The cast also included Billy Barty, Frank McHugh, Ruth Donnelly, Guy Kibbee along with then unknown’s Ann Southern and Dorothy Lamour as chorus girls. An interesting side note is the legend about a very quick appearance in the film by a then unknown John Garfield. There is a quick shot of a sailor behind a table that has been credited as being Garfield’s first appearance on screen. However in the TCM documentary, “The John Garfield Story,” this is disputed when Garfield’s daughter states it is not her father in the film. Most likely, Garfield was still 3,000 miles away in New York working in the Group Theater.
The film was made during Hollywood’s pre-code period and there is quite a bit of dialogue and action in the film to substantiate that. Joan Blondell’s Nan remarks to her roommate, who has eyes for Cagney that, “as long as there are sidewalks, you’ve got a job.” Additionally, Dick Powell’s Scotty, in the beginning of the film, is a kept man and is forced on Chester to be in the show by sugar mama, Ruth Donnelly. Then there is a good portion of the “Honeymoon Hotel” number that contains men and women running in and out of hotel rooms.

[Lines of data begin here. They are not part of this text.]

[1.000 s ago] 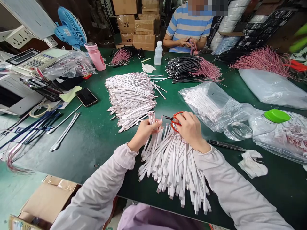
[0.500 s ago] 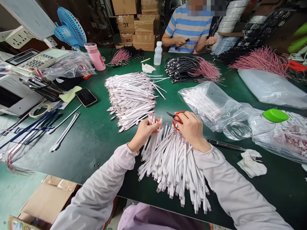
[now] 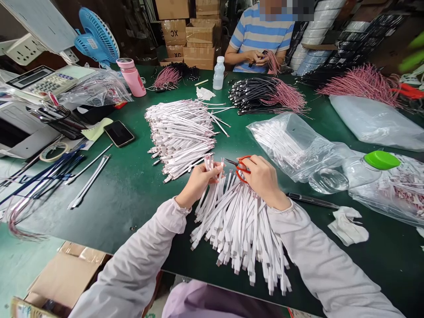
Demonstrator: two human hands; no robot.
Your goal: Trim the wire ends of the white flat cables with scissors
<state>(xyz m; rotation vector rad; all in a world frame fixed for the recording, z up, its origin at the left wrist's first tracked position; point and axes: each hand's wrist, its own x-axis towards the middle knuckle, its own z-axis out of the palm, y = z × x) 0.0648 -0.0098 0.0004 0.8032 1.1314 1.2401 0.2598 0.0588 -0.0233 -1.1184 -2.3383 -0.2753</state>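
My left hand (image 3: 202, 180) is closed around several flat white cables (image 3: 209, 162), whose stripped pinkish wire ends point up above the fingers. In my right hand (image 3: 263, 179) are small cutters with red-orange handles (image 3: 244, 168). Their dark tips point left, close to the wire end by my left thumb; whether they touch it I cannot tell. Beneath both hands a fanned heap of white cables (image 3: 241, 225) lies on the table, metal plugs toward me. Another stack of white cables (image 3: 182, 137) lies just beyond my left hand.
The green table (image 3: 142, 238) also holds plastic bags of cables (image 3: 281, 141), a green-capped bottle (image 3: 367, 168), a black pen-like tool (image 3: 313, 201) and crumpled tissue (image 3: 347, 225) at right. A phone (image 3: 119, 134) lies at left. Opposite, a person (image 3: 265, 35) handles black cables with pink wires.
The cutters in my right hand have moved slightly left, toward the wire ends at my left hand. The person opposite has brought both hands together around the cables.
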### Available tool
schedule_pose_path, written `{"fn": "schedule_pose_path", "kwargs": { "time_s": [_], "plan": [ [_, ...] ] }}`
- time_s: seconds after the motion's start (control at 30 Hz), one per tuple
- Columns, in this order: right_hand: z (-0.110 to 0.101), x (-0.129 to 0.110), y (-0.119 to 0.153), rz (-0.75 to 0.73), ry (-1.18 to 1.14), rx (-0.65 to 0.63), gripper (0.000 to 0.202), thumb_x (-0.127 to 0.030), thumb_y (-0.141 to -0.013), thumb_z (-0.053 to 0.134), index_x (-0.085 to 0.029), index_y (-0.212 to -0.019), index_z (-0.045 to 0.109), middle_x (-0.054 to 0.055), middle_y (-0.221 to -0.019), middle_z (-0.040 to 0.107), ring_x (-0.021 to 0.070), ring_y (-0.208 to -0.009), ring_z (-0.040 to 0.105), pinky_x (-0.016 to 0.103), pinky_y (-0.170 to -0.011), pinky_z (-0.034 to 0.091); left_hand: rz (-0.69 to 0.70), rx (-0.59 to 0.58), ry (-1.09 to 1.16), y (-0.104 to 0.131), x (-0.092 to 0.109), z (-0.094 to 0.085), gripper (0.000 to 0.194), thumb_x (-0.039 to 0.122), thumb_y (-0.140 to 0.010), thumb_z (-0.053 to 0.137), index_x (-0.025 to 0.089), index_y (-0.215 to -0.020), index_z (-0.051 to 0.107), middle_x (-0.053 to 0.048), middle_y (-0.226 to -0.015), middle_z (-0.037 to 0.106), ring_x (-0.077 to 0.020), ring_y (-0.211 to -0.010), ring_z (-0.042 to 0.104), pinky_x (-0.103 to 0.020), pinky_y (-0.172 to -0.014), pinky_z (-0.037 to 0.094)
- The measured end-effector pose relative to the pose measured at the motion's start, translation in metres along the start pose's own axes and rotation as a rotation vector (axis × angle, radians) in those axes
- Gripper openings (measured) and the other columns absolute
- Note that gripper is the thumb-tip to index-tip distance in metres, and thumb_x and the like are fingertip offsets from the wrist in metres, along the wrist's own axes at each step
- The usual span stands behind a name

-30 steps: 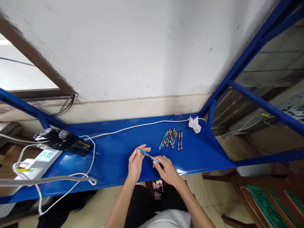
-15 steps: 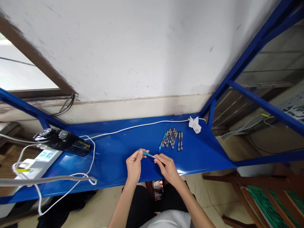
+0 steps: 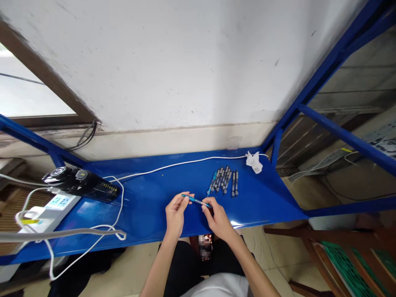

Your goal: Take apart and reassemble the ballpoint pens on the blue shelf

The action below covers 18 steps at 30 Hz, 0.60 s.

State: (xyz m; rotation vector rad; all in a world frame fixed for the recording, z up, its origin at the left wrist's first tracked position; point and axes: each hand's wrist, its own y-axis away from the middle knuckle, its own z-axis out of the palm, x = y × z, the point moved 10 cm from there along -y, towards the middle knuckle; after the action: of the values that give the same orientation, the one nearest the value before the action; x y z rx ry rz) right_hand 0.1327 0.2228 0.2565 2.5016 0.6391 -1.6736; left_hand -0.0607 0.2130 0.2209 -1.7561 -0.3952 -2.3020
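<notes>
Between my two hands, a slim blue pen (image 3: 198, 201) with a clear barrel is held level above the front of the blue table. My left hand (image 3: 177, 210) pinches its left end between thumb and fingers. The other end sits in the fingertips of my right hand (image 3: 216, 214), where a bit of blue tip shows past the fingers. Behind and to the right of my right hand lies a group of several pens (image 3: 221, 180), mostly grey and dark, one of them bright blue at the left side. Two more dark pens (image 3: 235, 184) lie side by side just right of that group.
A crumpled white tissue (image 3: 254, 162) lies at the back right. A white cable (image 3: 173, 165) runs along the table's rear. At left, a black bottle (image 3: 93, 184) lies near a white power strip (image 3: 57, 208) with looping cords. Blue frame bars (image 3: 321, 74) rise at right.
My right hand's fingers have shifted slightly on the pen, and its blue right end now shows past them. My left hand has moved slightly right. The pens on the table look unmoved.
</notes>
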Motion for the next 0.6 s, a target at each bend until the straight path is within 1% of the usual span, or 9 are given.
{"fn": "schedule_pose_path", "kwargs": {
  "time_s": [0.07, 0.1, 0.2, 0.27, 0.33, 0.4, 0.5, 0.53, 0.6],
  "plan": [
    [0.001, -0.004, -0.001, -0.031, 0.021, -0.008, 0.03, -0.036, -0.118, 0.046, -0.026, -0.141, 0.063, 0.009, -0.121, 0.075, 0.0244, -0.108, 0.074, 0.037, -0.097, 0.055, 0.008, 0.026, -0.012, -0.002, -0.002, -0.003, 0.031, 0.044, -0.095, 0.087, 0.018, -0.11, 0.08, -0.01, -0.107, 0.085, -0.0208, -0.092, 0.075, -0.033, -0.091, 0.059],
    [0.001, -0.005, -0.001, -0.046, 0.027, -0.009, 0.032, -0.036, -0.119, 0.044, -0.027, -0.142, 0.064, 0.009, -0.121, 0.074, 0.0244, -0.109, 0.073, 0.037, -0.098, 0.055, 0.013, 0.027, -0.02, -0.002, -0.002, -0.003, 0.029, 0.044, -0.095, 0.087, 0.019, -0.107, 0.079, -0.009, -0.105, 0.085, -0.0199, -0.09, 0.074, -0.032, -0.09, 0.058],
    [-0.001, -0.008, -0.002, -0.078, 0.012, 0.015, 0.03, -0.035, -0.12, 0.041, -0.026, -0.13, 0.068, 0.009, -0.115, 0.072, 0.0237, -0.106, 0.072, 0.037, -0.096, 0.055, 0.02, 0.005, -0.056, -0.001, 0.004, 0.003, 0.028, 0.045, -0.097, 0.084, 0.019, -0.099, 0.075, -0.009, -0.106, 0.085, -0.019, -0.09, 0.074, -0.031, -0.091, 0.057],
    [-0.002, -0.006, -0.002, -0.069, -0.018, 0.026, 0.024, -0.035, -0.119, 0.044, -0.025, -0.122, 0.065, 0.009, -0.116, 0.073, 0.0235, -0.106, 0.072, 0.036, -0.096, 0.055, 0.014, -0.02, -0.077, 0.001, 0.008, 0.009, 0.03, 0.047, -0.099, 0.082, 0.019, -0.094, 0.071, -0.01, -0.107, 0.086, -0.0209, -0.092, 0.076, -0.034, -0.094, 0.057],
    [0.001, -0.002, -0.002, -0.035, -0.039, 0.004, 0.019, -0.035, -0.118, 0.046, -0.025, -0.119, 0.063, 0.007, -0.111, 0.076, 0.0226, -0.1, 0.074, 0.035, -0.092, 0.056, 0.004, -0.038, -0.081, 0.002, 0.01, 0.013, 0.033, 0.049, -0.1, 0.08, 0.02, -0.09, 0.066, -0.011, -0.106, 0.086, -0.0229, -0.093, 0.079, -0.037, -0.095, 0.058],
    [0.003, -0.001, -0.002, -0.011, -0.023, -0.021, 0.019, -0.037, -0.118, 0.048, -0.026, -0.125, 0.063, 0.006, -0.109, 0.077, 0.0228, -0.097, 0.075, 0.035, -0.09, 0.057, -0.001, -0.04, -0.061, 0.002, 0.009, 0.013, 0.035, 0.05, -0.1, 0.079, 0.021, -0.089, 0.062, -0.011, -0.104, 0.087, -0.0235, -0.092, 0.08, -0.038, -0.094, 0.059],
    [0.006, -0.007, -0.002, -0.041, 0.028, -0.042, 0.027, -0.039, -0.118, 0.048, -0.027, -0.136, 0.065, 0.008, -0.119, 0.077, 0.0249, -0.107, 0.074, 0.038, -0.097, 0.056, 0.004, -0.035, -0.035, 0.001, 0.007, 0.012, 0.035, 0.049, -0.1, 0.08, 0.022, -0.09, 0.06, -0.01, -0.104, 0.087, -0.0228, -0.092, 0.08, -0.037, -0.093, 0.059],
    [0.006, -0.009, -0.002, -0.057, 0.039, -0.043, 0.029, -0.038, -0.119, 0.045, -0.027, -0.135, 0.067, 0.009, -0.119, 0.076, 0.0249, -0.108, 0.074, 0.038, -0.097, 0.056, 0.006, -0.031, -0.032, 0.001, 0.006, 0.011, 0.034, 0.049, -0.1, 0.08, 0.022, -0.091, 0.061, -0.01, -0.104, 0.087, -0.0223, -0.09, 0.08, -0.036, -0.092, 0.058],
    [0.005, -0.012, -0.003, -0.075, 0.05, -0.028, 0.032, -0.037, -0.12, 0.041, -0.027, -0.129, 0.07, 0.008, -0.112, 0.074, 0.0239, -0.101, 0.073, 0.036, -0.092, 0.055, 0.002, -0.034, -0.033, 0.0, 0.006, 0.01, 0.032, 0.049, -0.098, 0.082, 0.022, -0.1, 0.065, -0.01, -0.104, 0.087, -0.0221, -0.089, 0.079, -0.036, -0.09, 0.059]
  ]
}}
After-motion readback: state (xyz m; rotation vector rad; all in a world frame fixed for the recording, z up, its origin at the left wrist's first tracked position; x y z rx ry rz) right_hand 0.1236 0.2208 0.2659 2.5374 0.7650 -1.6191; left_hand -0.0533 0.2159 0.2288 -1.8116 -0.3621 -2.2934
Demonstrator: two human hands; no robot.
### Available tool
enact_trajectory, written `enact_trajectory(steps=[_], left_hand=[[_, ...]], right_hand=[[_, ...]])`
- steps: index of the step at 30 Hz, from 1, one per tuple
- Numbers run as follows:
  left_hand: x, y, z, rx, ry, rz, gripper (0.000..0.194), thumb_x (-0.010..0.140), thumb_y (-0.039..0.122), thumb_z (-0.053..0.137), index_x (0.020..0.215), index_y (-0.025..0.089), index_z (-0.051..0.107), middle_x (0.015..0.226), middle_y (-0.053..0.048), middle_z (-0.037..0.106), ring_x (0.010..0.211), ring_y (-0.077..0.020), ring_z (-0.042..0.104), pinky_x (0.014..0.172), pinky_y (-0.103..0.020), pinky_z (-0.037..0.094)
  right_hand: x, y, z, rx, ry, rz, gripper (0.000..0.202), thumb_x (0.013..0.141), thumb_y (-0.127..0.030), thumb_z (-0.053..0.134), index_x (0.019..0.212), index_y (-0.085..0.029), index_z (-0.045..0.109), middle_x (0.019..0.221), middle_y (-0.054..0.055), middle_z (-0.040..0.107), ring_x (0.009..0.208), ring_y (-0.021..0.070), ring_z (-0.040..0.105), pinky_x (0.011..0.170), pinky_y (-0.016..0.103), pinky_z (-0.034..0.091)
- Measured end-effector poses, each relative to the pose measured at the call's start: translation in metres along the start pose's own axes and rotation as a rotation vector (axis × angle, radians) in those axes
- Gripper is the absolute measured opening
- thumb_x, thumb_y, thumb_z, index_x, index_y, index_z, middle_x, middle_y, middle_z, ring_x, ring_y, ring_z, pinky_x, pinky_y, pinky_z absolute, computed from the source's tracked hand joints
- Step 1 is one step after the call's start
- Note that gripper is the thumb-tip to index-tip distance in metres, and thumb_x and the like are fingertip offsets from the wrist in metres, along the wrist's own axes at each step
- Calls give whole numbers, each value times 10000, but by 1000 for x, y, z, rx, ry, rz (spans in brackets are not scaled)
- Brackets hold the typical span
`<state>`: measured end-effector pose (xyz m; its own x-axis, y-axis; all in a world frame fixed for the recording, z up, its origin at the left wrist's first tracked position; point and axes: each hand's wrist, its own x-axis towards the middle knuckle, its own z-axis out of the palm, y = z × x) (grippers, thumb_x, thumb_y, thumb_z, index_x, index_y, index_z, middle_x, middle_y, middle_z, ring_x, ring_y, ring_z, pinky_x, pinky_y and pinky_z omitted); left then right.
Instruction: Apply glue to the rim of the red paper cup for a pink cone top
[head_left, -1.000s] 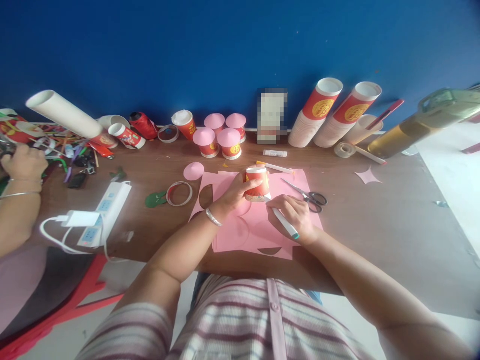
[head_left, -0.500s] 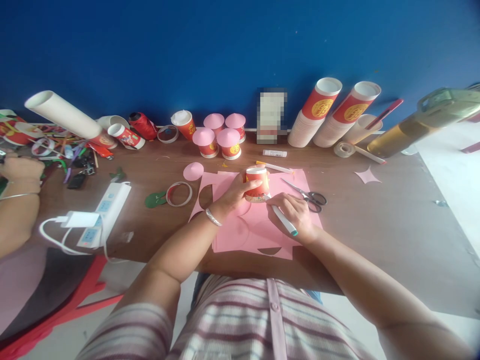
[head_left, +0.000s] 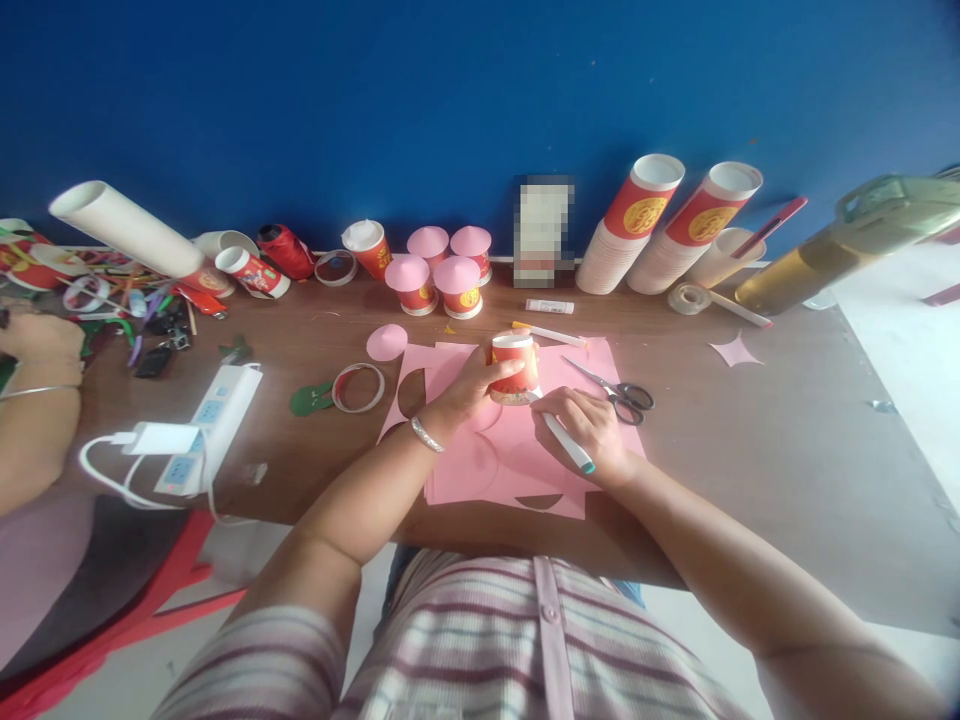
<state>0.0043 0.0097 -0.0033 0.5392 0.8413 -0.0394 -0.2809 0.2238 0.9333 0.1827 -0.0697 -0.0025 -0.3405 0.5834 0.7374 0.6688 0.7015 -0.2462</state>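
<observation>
My left hand (head_left: 471,385) is closed around a red paper cup (head_left: 511,350), its white end facing up and a patterned band near its lower edge. In my right hand (head_left: 589,425) is a white marker (head_left: 566,442) with a green end; its tip meets the lower part of the cup, or lies very close to it. Beneath both hands lie pink paper sheets (head_left: 465,480) with round cut-outs. Black-handled scissors (head_left: 622,395) rest on the sheets' right side, beyond my right hand. An orange-capped marker (head_left: 551,333) lies behind the cup.
Several red cups with pink cone tops (head_left: 459,280) stand at the back, near a loose pink cone (head_left: 387,342). Tall cup stacks (head_left: 637,215) lean right of them. A power strip (head_left: 217,420) and another person's hand (head_left: 45,335) are at the left; a bottle (head_left: 795,260) is at the right.
My hands, the cup and the marker hold almost the same place. At the far left, the other person's hand has shifted slightly.
</observation>
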Motion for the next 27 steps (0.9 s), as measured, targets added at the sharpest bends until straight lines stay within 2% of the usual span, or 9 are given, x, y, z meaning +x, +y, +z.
enact_trajectory(steps=[4, 11, 21, 27], left_hand=[[0, 0, 0, -5, 0, -15, 447, 783, 421, 740, 1153, 176, 681, 1079, -98, 703, 967, -228, 642, 845, -344, 508], [-3, 9, 4, 38, 142, 8, 502, 763, 395, 733, 1222, 201, 669, 1053, -75, 708, 999, -244, 626, 846, -353, 506], [-1, 2, 0, -37, 74, -22, 487, 772, 380, 739, 1218, 195, 672, 1046, -61, 694, 962, -206, 620, 828, -315, 482], [-1, 1, 0, -31, 63, -21, 468, 769, 390, 739, 1187, 189, 679, 1032, -64, 685, 936, -204, 612, 793, -305, 467]], right_hand=[[0, -1, 0, -3, 32, 2, 228, 859, -38, 584, 971, -234, 556, 738, -21, 645, 601, 120, 587, 568, 248, 453], [-1, -2, 0, 28, 27, -1, 236, 826, -27, 598, 950, -225, 566, 719, -26, 640, 572, 120, 561, 547, 253, 443], [0, -1, -1, -7, 19, -4, 243, 831, -9, 593, 951, -218, 565, 734, -16, 653, 583, 122, 595, 548, 251, 455], [0, 0, -2, 22, -30, 6, 244, 843, -23, 582, 988, -219, 576, 764, -10, 666, 618, 125, 620, 574, 248, 471]])
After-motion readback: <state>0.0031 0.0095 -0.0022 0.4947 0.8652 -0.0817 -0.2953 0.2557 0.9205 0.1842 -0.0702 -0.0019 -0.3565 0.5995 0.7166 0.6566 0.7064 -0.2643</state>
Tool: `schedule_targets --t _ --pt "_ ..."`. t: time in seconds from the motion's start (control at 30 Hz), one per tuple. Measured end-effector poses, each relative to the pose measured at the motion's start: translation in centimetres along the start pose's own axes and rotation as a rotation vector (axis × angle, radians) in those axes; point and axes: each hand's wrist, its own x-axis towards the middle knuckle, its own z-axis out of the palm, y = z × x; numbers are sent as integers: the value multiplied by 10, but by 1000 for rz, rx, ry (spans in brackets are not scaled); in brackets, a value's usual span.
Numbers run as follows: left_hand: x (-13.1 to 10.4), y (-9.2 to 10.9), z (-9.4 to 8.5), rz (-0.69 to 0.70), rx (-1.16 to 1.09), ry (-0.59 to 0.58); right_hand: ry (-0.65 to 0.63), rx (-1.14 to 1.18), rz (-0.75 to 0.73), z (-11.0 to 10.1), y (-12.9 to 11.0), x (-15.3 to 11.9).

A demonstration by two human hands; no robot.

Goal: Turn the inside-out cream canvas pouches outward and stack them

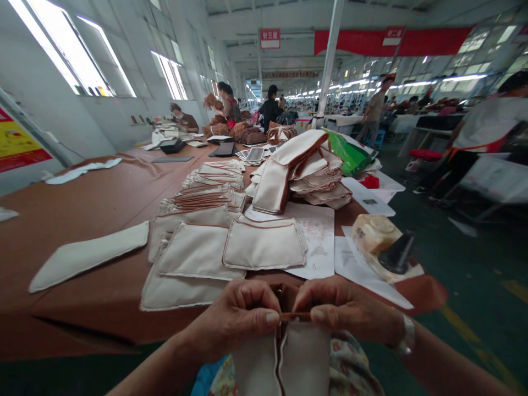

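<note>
At the bottom centre, my left hand [247, 311] and my right hand [344, 311] pinch the brown upper edge of a cream and brown sewn piece [305, 360], thumbs facing each other. The piece hangs down in front of my lap, with a dark slit between its two cream halves. Just beyond my hands, flat cream padded pieces [266, 243] with brown edges lie on the brown-covered table [103, 214]. Behind them are a row of stacked pieces [202, 201] and a taller pile of folded ones [305, 165].
One cream piece [93, 256] lies apart at the left. At the right are white sheets [317, 236], a yellowish block-shaped container [375, 234], a black cone [397, 253] and a green bag [350, 154]. Several people are farther back; one person [489, 126] is at the right.
</note>
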Motion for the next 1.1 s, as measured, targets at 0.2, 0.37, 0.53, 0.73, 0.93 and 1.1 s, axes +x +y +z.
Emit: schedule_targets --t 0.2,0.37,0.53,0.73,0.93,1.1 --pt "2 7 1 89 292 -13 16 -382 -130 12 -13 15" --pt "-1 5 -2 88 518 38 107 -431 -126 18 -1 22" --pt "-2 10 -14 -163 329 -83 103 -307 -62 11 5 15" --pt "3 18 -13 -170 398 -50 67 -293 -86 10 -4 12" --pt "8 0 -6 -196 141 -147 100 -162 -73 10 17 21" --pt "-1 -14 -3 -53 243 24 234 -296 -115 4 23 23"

The movie was photographed by George Barnes who not too long before filming began had married Cagney’s co-star Joan Blondell. The marriage lasted only about four years after which Blondell married her former co-star, Dick Powell.
If there is one person who gets the short straw when this film is discussed, it is director Lloyd Bacon. Credit is always given to Busby Berkeley for his brilliant musical numbers, and they are ever so brilliant however Bacon, who also directed “42nd Street,” the first of the Warner’s golden trio, had a graceful and elegant style which dramatized the backstage hustle and bustle matching well with Cagney’s quick speech pattern. Bacon vision of backstage life is one of little glamour and hard work both here and in “42nd Street
How Footlight Parade made the ‘Elite 70′:
Not being a big fan of James Cagney (only because I am not big into gangster movies), I was so surprised with his ability to dance and even sing in this film. I definitely recommend watching this film for those who never have. The sound track is great and the three musical acts they did to gain the contract were elaborate and very fun to watch. Amazing for the early 30’s.
Honeymoon Hotel was my favorite musical number.